> **What you will do**:
Retype the whole listing, character for character.

> **Stored data**:
BEGIN

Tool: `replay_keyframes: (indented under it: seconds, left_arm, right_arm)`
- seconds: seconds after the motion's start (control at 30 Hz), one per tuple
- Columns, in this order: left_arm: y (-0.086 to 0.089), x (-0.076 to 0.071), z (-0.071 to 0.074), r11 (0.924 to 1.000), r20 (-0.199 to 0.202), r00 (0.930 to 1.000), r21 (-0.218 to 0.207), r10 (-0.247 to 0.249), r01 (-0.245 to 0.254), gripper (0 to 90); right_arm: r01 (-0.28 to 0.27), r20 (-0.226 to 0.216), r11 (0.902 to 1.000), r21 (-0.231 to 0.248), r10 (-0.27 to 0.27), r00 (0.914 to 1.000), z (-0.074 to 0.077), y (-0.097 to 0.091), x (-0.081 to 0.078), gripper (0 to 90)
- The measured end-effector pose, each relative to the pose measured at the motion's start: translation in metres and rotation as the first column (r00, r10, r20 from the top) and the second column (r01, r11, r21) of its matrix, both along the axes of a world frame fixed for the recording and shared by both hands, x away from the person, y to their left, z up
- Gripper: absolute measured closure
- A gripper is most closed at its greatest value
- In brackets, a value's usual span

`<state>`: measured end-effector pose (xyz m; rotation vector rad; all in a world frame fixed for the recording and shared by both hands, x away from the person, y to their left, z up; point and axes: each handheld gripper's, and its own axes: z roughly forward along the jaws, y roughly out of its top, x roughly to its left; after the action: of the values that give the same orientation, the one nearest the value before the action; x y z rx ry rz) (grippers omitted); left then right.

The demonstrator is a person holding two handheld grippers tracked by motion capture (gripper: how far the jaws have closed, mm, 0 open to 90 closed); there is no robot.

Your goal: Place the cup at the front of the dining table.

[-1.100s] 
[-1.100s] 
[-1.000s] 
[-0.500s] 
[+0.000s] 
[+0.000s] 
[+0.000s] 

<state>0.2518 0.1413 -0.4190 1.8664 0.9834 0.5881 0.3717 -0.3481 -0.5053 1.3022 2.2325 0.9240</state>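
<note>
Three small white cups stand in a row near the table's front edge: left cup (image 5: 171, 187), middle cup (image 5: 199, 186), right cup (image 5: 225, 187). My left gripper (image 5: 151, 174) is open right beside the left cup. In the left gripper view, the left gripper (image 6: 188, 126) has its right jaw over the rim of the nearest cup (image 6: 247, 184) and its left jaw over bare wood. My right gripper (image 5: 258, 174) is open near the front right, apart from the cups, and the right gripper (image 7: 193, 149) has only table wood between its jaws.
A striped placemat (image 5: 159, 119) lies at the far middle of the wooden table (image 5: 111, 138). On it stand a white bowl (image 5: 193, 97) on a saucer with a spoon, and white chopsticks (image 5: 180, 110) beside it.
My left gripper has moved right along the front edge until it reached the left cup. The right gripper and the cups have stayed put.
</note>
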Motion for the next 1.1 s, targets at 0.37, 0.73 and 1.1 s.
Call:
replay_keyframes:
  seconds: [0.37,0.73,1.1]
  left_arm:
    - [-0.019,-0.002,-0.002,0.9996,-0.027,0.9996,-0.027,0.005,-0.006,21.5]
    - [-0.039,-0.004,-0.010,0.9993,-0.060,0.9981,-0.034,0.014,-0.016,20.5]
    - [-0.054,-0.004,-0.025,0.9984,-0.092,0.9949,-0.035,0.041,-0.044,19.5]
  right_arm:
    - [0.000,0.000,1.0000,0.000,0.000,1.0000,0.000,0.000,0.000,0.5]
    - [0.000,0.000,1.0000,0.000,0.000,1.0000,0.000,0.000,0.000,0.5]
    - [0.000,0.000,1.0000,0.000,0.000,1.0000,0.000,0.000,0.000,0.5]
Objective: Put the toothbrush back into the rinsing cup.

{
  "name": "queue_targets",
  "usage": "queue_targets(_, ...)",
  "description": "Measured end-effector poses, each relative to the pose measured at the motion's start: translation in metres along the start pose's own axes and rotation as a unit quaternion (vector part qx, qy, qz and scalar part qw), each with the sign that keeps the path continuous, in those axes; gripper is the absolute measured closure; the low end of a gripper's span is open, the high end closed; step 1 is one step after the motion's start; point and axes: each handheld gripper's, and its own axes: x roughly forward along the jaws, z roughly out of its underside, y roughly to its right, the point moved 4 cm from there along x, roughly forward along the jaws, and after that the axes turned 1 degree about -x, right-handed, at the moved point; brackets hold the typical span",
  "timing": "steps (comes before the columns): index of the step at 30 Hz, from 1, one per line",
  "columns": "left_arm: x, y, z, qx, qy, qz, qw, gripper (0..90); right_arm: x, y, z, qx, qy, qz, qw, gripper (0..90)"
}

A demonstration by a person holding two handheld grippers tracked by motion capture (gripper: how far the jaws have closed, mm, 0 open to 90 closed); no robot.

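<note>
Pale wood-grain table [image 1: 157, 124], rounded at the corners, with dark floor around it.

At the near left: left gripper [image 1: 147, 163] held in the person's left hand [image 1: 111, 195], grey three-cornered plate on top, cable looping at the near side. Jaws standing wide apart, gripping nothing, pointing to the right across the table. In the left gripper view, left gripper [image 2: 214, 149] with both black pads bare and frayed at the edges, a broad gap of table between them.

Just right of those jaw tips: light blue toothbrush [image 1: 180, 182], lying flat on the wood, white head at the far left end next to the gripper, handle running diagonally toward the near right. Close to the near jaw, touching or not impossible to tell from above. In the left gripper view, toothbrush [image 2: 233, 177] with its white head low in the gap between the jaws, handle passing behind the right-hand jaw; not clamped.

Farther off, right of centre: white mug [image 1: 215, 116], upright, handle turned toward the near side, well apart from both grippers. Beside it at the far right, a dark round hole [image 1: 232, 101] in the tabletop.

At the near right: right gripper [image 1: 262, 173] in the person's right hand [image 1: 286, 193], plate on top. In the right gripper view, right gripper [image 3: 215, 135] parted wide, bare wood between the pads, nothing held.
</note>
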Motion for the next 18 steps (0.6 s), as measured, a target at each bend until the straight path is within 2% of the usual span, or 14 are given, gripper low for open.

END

> **Reply to the task**:
Tool: `replay_keyframes: (indented under it: seconds, left_arm, right_arm)`
- seconds: seconds after the motion's start (control at 30 Hz), one per tuple
- Columns, in this order: left_arm: y (-0.086 to 0.089), x (-0.076 to 0.071), z (-0.071 to 0.074), r11 (0.924 to 1.000), r20 (-0.199 to 0.202), r00 (0.930 to 1.000), r21 (-0.218 to 0.207), r10 (-0.247 to 0.249), r01 (-0.245 to 0.254), gripper (0 to 90); right_arm: r01 (-0.28 to 0.27), r20 (-0.226 to 0.216), r11 (0.902 to 1.000), r21 (-0.231 to 0.248), r10 (-0.27 to 0.27), r00 (0.914 to 1.000), z (-0.074 to 0.077), y (-0.097 to 0.091), x (-0.081 to 0.078), gripper (0 to 90)
- The measured end-effector pose, each relative to the pose measured at the motion's start: translation in metres and rotation as the first column (r00, r10, r20 from the top) and the second column (r01, r11, r21) of its matrix, both along the axes of a world frame fixed for the recording and shared by both hands, x away from the person, y to their left, z up
- Gripper: absolute measured closure
- A gripper is most closed at its greatest value
- In brackets, a value's usual span

`<state>`: measured end-effector pose (xyz m; rotation vector rad; all in a world frame fixed for the recording and shared by both hands, x away from the person, y to their left, z up; point and axes: each handheld gripper's, and its own axes: z roughly forward along the jaws, y roughly out of its top, x roughly to its left; after the action: of the values that give the same orientation, the one nearest the value before the action; x y z rx ry rz) (grippers omitted); left then right.

The demonstrator is a person holding two handheld grippers tracked by motion capture (gripper: how far the jaws have closed, mm, 0 open to 90 closed); there is no robot.

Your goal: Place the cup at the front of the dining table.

[-1.100s] 
[-1.100s] 
[-1.000s] 
[-0.500s] 
[+0.000s] 
[+0.000s] 
[+0.000s] 

<state>0.2518 0.1413 -0.4190 1.8664 0.9834 0.5881 0.3717 -0.3481 -0.5053 1.3022 2.2325 0.9240</state>
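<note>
Three small white cups stand in a row near the table's front edge: left cup (image 5: 171, 187), middle cup (image 5: 199, 186), right cup (image 5: 225, 187). My left gripper (image 5: 151, 174) is open right beside the left cup. In the left gripper view, the left gripper (image 6: 188, 126) has its right jaw over the rim of the nearest cup (image 6: 247, 184) and its left jaw over bare wood. My right gripper (image 5: 258, 174) is open near the front right, apart from the cups, and the right gripper (image 7: 193, 149) has only table wood between its jaws.
A striped placemat (image 5: 159, 119) lies at the far middle of the wooden table (image 5: 111, 138). On it stand a white bowl (image 5: 193, 97) on a saucer with a spoon, and white chopsticks (image 5: 180, 110) beside it.
My left gripper has moved right along the front edge until it reached the left cup. The right gripper and the cups have stayed put.
</note>
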Motion for the next 1.1 s, targets at 0.37, 0.73 and 1.1 s.
Call:
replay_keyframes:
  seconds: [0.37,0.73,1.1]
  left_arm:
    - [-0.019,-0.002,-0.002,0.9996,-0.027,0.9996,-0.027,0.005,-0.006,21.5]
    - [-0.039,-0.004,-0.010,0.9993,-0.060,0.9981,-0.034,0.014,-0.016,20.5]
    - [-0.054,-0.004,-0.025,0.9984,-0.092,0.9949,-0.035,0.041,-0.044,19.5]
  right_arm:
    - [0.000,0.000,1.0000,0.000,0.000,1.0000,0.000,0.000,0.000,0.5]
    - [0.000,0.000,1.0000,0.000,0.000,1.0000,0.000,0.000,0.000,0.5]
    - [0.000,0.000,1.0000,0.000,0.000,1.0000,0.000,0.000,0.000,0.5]
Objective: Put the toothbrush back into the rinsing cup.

{
  "name": "queue_targets",
  "usage": "queue_targets(_, ...)",
  "description": "Measured end-effector poses, each relative to the pose measured at the motion's start: translation in metres along the start pose's own axes and rotation as a unit quaternion (vector part qx, qy, qz and scalar part qw), each with the sign that keeps the path continuous, in those axes; gripper is the absolute measured closure; the low end of a gripper's span is open, the high end closed; step 1 is one step after the motion's start; point and axes: each handheld gripper's, and its own axes: x roughly forward along the jaws, z roughly out of its underside, y roughly to its right, the point moved 4 cm from there along x, roughly forward along the jaws, and after that the axes turned 1 degree about -x, right-handed, at the moved point; brackets hold the typical span",
  "timing": "steps (comes before the columns): index of the step at 30 Hz, from 1, one per line",
  "columns": "left_arm: x, y, z, qx, qy, qz, qw, gripper (0..90); right_arm: x, y, z, qx, qy, qz, qw, gripper (0..90)"
}

A demonstration by a person holding two handheld grippers tracked by motion capture (gripper: how far the jaws have closed, mm, 0 open to 90 closed); no robot.

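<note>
Pale wood-grain table [image 1: 157, 124], rounded at the corners, with dark floor around it.

At the near left: left gripper [image 1: 147, 163] held in the person's left hand [image 1: 111, 195], grey three-cornered plate on top, cable looping at the near side. Jaws standing wide apart, gripping nothing, pointing to the right across the table. In the left gripper view, left gripper [image 2: 214, 149] with both black pads bare and frayed at the edges, a broad gap of table between them.

Just right of those jaw tips: light blue toothbrush [image 1: 180, 182], lying flat on the wood, white head at the far left end next to the gripper, handle running diagonally toward the near right. Close to the near jaw, touching or not impossible to tell from above. In the left gripper view, toothbrush [image 2: 233, 177] with its white head low in the gap between the jaws, handle passing behind the right-hand jaw; not clamped.

Farther off, right of centre: white mug [image 1: 215, 116], upright, handle turned toward the near side, well apart from both grippers. Beside it at the far right, a dark round hole [image 1: 232, 101] in the tabletop.

At the near right: right gripper [image 1: 262, 173] in the person's right hand [image 1: 286, 193], plate on top. In the right gripper view, right gripper [image 3: 215, 135] parted wide, bare wood between the pads, nothing held.
</note>
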Motion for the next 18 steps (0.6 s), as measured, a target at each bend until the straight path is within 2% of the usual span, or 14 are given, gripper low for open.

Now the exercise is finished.